André returned as Luge Team Captain for Great Britain at the 1988 Winter Olympics in Calgary.

== Naval career ==
André served in the Royal Navy from 1971 to 2006 (35 years). He joined as a cadet attending Britannia Royal Naval College in Dartmouth before obtaining a degree in Electrical Engineering from RNEC Manadon. Usborne served on HMS Glamorgan (D19), HMS Norfolk (D21), HMS Alacrity (F174) and held a number of shore-based appointments including HMS Royal Arthur (shore establishment), Ministry of Defence Main Building and Northwood Headquarters.

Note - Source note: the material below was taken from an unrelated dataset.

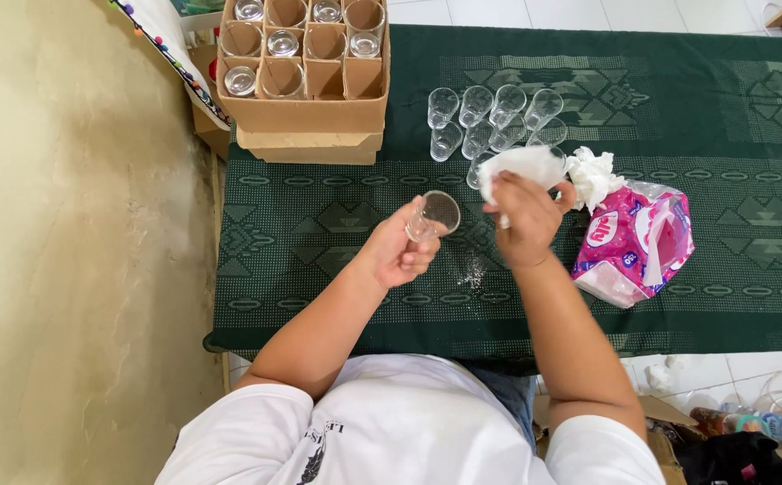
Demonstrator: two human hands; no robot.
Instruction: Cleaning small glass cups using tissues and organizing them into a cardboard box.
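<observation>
At the far left a beige wall (67,224) runs beside the table (319,296), which is covered with a dark green patterned cloth. At the table's back left corner sits a cardboard box (301,112) with dividers, several of its cells holding clear glasses and others bare. In front of it, the left hand (400,251) holds a small clear glass (433,216) above the cloth, tilted on its side with the mouth turned toward the other hand; the grip is closed round the base and lower wall, fingers wrapped about it. The glass looks light, stiff, smooth and breakable, likely slippery if damp, so a hold low on the wall, away from the thin rim, seems the safe one. Just to its right the right hand (521,220) is closed on a crumpled white tissue (521,166), soft and easily torn, near the glass but not touching it. Behind the hands a cluster of empty glasses (494,121) stands in rows on the cloth. Further right lies a pink tissue pack (638,242), torn open, with a loose wad of tissue (593,175) at its top.
</observation>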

André was promoted to the rank of Commander in 1993 and to the rank of Captain (Royal Navy) in 2004.

== Fundraising ==
André has participated in a number of fundraising events for charity. Notable participation includes a 1.5 nautical mile open water swim across The Solent in August 2013 and again in July 2014 raising money for The Rowans Hospice. In May 2022, Usborne completed a 2,100-mile circumnavigation of Great Britain raising over £9,500 for Parkinson's UK. The journey was documented in the book Voyage for a Cure.